Siblings R. and S. discuss Q. too loudly. They find his tight-lippedness perfunctory, as if he has not learned to say nice things so chooses, failingly, to say nothing at all. Q. overhears an echo of misinformation, says nothing, does nothing, and shrinks further.

 

Now T. stands up for what she thinks the rest ought to believe in. Though everyone’s gathered of their own volition, no one really cares to listen because self-absorption makes the ears ring too innocuously for it to look like real damage. Engage, engage, she shouts. But they can’t yet. They aren’t ready. T., with the best intentions, can also fail.

 

U. are here too. Perhaps U. didn’t know, but all the addictions we carry have labels for them.

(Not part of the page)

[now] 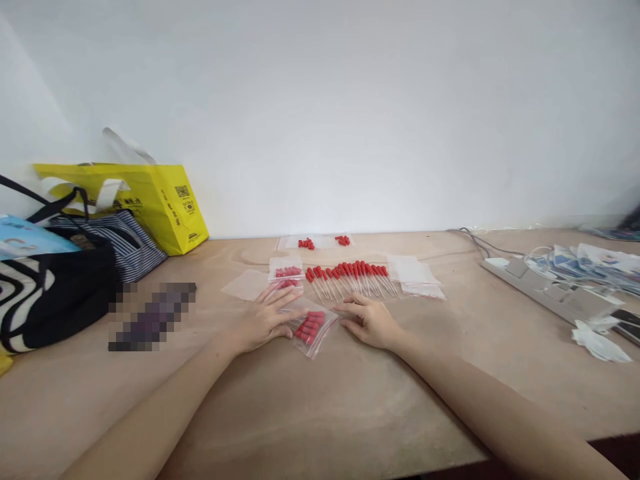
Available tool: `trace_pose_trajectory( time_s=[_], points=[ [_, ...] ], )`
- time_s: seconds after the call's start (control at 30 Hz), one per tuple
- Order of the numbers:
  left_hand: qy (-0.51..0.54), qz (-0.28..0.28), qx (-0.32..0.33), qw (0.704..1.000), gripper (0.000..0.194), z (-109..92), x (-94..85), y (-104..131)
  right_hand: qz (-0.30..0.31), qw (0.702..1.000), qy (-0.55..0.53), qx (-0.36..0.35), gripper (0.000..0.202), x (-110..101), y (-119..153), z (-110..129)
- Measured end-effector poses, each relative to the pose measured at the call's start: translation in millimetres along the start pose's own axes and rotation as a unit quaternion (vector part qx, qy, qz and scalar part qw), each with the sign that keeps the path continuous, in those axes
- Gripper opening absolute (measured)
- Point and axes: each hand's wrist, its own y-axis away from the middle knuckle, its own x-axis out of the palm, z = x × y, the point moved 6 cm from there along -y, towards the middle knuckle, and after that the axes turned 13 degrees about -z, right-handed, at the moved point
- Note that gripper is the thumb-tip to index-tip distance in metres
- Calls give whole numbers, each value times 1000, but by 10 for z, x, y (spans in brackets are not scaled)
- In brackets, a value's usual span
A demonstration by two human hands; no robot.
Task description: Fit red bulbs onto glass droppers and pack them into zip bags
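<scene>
Spread over a clear zip bag of red-bulbed droppers [311, 328], my left hand [265, 321] lies with its fingers stretched out and apart. Part of that bag is hidden under the fingers. My right hand [369, 321] rests at the bag's right edge, fingers loosely bent, thumb apart from them, with nothing seen between them. Whether its fingertips touch the bag I cannot tell. Just beyond my hands lies a row of loose glass-like droppers with red bulbs [357, 270]. More bagged droppers [289, 272] lie behind my left hand.
Flat clear bags [417, 277] lie right of the loose droppers. At the back, small red bulbs [306, 244] rest on a clear bag. A yellow bag [170, 207] and a black-and-white bag [60, 287] stand left. A power strip [550, 290] and crumpled tissue [600, 341] lie right.
</scene>
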Motion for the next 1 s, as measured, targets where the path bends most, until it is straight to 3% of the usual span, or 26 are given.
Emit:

Except, we pass the calligraphy on to the hand that does. V. admits the addicted do not always write them out, because we think addictions are preposterous enough to announce themselves with their own fanfare. They aren’t subtle engineers. Oh, yes, but they are.

 

They’re intruders, thieves even for W., who ignored the weight of their labels and found, on deeper reflection before dying, they were reduced to all the bad habits they could not give up.

 

E. hands out a cross like X. for all the addicted, everywhere, to hold in their palms when they just want to scream. Mark your triggers here, here and here. [Even Q. gets up to grab a sticker, forgetting body language.]

 

How often do you ask Y.? 

 

In the face of a final letter, Z. makes note of the words that are easy to spell but loom large if you can’t use them in a sentence. Something as nefarious as a plea to understand because to ask is to murmur its non-existence. Without a shape, water spills, so consider for this moment how feelings don’t fit the body and take to star-gazing without stars, like a madman. Even if you wouldn’t use the word in a sentence. Even if you wouldn’t believe a part of you could be what it means. No, no, the word is for someone else. You cast it aside as baseless, but someone else picks it up and returns it to you.